Correlation Between Fidelity Flex and Fidelity Series

Specify exactly 2 symbols:
Can any of the company-specific risk be diversified away by investing in both Fidelity Flex and Fidelity Series at the same time? Although using a correlation coefficient on its own may not help to predict future stock returns, this module helps to understand the diversifiable risk of combining Fidelity Flex and Fidelity Series into the same portfolio, which is an essential part of the fundamental portfolio management process.
By analyzing existing cross correlation between Fidelity Flex Freedom and Fidelity Series Long Term, you can compare the effects of market volatilities on Fidelity Flex and Fidelity Series and check how they will diversify away market risk if combined in the same portfolio for a given time horizon. You can also utilize pair trading strategies of matching a long position in Fidelity Flex with a short position of Fidelity Series. Check out your portfolio center. Please also check ongoing floating volatility patterns of Fidelity Flex and Fidelity Series.

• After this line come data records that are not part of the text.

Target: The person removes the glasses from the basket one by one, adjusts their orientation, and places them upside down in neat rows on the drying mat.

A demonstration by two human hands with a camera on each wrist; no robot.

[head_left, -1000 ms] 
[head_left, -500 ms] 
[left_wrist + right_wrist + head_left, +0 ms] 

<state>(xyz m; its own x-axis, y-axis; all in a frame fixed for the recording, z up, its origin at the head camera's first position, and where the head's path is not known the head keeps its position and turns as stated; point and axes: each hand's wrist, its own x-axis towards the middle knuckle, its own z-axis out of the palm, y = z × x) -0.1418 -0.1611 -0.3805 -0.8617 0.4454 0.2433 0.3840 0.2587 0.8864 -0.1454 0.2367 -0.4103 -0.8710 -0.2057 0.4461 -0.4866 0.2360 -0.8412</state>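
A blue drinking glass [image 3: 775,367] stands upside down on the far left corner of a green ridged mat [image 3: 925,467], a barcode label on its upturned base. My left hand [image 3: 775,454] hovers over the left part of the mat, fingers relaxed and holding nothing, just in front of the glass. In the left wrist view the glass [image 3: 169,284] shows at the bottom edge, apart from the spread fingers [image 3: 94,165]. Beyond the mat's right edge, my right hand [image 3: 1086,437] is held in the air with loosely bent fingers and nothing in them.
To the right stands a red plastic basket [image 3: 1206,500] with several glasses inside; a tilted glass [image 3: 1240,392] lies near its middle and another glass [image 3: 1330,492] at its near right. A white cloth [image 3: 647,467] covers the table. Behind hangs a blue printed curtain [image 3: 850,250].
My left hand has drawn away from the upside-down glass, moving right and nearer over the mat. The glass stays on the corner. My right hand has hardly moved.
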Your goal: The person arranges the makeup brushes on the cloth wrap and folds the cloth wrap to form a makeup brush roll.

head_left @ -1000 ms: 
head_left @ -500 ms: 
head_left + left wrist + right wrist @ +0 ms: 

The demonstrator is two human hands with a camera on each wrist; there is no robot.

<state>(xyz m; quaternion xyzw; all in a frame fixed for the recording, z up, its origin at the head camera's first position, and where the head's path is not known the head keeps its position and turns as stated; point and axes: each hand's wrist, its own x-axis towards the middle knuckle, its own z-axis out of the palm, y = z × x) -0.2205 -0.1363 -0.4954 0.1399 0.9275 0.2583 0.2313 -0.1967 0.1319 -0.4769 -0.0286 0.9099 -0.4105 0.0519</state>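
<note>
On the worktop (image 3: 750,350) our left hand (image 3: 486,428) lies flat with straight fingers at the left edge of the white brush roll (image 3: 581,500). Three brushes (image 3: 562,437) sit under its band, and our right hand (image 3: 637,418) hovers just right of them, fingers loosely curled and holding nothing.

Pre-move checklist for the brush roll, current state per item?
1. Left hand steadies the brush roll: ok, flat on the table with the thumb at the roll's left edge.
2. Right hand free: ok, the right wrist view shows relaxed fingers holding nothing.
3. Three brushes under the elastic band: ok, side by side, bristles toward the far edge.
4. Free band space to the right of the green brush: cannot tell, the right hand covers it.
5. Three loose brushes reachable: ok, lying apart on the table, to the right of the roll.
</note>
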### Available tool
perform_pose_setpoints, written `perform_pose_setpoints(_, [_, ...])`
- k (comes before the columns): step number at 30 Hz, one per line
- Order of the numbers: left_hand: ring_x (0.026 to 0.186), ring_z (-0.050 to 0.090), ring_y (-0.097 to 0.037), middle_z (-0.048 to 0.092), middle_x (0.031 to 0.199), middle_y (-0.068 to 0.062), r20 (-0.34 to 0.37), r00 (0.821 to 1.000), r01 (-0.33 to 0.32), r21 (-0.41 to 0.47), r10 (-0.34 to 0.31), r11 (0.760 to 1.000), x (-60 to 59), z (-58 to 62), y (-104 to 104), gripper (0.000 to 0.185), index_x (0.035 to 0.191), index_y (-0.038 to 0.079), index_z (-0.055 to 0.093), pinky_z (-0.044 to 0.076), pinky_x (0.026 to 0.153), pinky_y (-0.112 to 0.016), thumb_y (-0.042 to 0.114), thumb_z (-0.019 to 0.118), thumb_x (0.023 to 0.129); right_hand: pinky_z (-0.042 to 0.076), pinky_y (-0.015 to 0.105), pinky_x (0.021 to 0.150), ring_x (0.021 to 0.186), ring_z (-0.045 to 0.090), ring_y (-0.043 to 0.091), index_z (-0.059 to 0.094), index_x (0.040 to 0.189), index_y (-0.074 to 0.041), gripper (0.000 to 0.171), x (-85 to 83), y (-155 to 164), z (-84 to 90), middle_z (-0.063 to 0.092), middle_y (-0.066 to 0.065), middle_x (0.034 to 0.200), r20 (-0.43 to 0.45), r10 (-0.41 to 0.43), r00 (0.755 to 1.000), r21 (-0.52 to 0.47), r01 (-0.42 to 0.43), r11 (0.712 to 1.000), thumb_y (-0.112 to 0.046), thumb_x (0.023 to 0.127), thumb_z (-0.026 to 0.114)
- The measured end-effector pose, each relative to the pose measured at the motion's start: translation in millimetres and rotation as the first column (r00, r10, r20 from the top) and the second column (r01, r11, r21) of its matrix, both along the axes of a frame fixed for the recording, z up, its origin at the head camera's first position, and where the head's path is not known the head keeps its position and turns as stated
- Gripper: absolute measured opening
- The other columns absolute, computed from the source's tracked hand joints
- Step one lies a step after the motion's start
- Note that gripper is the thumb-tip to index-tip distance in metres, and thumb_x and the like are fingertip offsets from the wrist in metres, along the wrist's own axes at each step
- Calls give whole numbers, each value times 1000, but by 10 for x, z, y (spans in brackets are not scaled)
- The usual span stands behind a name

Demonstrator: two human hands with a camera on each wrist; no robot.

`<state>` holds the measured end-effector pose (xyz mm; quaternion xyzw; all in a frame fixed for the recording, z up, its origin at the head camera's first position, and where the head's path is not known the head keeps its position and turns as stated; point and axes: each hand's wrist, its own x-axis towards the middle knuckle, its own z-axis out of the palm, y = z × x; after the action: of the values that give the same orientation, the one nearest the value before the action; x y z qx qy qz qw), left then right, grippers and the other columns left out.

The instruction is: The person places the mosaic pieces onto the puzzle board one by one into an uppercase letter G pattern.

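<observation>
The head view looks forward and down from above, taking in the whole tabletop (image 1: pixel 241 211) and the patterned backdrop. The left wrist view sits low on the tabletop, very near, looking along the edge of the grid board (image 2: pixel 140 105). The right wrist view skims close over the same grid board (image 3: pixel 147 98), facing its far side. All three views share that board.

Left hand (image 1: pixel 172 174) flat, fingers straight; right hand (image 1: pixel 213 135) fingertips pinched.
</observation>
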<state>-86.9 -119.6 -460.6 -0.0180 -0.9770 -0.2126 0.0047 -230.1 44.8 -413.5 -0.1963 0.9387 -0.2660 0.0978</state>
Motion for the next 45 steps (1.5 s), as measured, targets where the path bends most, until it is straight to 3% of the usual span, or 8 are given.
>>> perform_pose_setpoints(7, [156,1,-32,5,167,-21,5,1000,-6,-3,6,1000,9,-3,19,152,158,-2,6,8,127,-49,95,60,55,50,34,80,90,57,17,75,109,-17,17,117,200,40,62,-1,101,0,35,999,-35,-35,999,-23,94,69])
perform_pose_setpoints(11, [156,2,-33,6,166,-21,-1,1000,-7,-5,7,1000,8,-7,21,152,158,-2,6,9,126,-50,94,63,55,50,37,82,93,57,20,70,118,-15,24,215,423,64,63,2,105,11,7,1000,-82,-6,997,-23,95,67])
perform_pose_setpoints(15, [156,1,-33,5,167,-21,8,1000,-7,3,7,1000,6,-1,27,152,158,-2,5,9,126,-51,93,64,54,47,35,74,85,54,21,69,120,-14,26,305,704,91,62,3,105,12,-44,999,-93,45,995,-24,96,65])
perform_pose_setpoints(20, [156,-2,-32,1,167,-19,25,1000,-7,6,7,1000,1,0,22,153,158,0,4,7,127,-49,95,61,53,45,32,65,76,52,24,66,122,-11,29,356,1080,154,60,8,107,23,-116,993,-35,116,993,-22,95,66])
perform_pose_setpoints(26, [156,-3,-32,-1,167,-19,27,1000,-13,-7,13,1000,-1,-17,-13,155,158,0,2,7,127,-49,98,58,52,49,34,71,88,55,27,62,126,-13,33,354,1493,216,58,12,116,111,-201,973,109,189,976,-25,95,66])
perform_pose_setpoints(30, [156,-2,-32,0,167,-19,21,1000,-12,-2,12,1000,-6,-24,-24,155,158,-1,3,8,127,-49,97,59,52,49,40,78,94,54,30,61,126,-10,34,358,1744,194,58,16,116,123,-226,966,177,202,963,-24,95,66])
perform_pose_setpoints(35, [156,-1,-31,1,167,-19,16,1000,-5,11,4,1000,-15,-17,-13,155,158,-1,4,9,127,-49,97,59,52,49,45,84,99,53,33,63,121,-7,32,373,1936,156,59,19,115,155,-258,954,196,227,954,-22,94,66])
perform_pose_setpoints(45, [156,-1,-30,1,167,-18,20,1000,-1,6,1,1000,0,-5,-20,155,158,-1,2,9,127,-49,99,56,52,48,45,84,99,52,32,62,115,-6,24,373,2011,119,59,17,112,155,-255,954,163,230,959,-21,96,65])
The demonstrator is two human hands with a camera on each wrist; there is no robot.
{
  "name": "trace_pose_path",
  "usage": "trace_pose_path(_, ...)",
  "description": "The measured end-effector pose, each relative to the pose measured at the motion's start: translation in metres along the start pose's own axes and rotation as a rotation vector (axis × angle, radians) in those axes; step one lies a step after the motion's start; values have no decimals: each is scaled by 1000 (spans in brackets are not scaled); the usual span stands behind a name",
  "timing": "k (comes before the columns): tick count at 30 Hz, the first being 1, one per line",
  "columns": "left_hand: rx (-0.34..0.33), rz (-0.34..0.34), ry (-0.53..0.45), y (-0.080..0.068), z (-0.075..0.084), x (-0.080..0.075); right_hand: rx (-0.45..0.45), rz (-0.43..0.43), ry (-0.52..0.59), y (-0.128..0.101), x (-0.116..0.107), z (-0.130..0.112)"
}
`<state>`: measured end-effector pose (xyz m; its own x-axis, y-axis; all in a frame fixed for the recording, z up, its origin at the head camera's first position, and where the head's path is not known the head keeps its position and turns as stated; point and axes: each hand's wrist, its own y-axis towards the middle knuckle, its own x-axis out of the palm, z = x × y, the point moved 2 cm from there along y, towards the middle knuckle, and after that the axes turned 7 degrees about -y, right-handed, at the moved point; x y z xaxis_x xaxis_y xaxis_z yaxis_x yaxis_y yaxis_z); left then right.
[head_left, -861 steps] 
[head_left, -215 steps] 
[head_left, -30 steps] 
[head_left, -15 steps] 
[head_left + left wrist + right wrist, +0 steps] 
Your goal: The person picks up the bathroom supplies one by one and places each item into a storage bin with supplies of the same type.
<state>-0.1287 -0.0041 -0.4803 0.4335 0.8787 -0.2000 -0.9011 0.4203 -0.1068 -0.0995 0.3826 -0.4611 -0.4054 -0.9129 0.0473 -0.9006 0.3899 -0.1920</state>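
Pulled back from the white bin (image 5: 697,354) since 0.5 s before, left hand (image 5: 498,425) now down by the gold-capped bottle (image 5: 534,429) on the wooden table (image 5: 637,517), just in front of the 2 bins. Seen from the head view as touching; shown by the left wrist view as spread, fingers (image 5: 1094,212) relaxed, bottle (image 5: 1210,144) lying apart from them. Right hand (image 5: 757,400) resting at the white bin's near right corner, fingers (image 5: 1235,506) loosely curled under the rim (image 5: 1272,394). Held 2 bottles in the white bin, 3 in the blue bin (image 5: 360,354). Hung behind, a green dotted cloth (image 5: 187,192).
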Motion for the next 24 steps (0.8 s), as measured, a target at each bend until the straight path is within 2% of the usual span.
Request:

Diversification Opportunities for Fidelity Flex and Fidelity Series

0.09
  Correlation Coefficient

Significant diversification

The 3 months correlation between Fidelity and Fidelity is 0.09. Overlapping area represents the amount of risk that can be diversified away by holding Fidelity Flex Freedom and Fidelity Series Long Term in the same portfolio, assuming nothing else is changed. The correlation between historical prices or returns on Fidelity Series Long and Fidelity Flex is a relative statistical measure of the degree to which these equity instruments tend to move together. The correlation coefficient measures the extent to which returns on Fidelity Flex Freedom are associated (or correlated) with Fidelity Series. Values of the correlation coefficient range from -1 to +1, where. The correlation of zero (0) is possible when the price movement of Fidelity Series Long has no effect on the direction of Fidelity Flex i.e., Fidelity Flex and Fidelity Series go up and down completely randomly.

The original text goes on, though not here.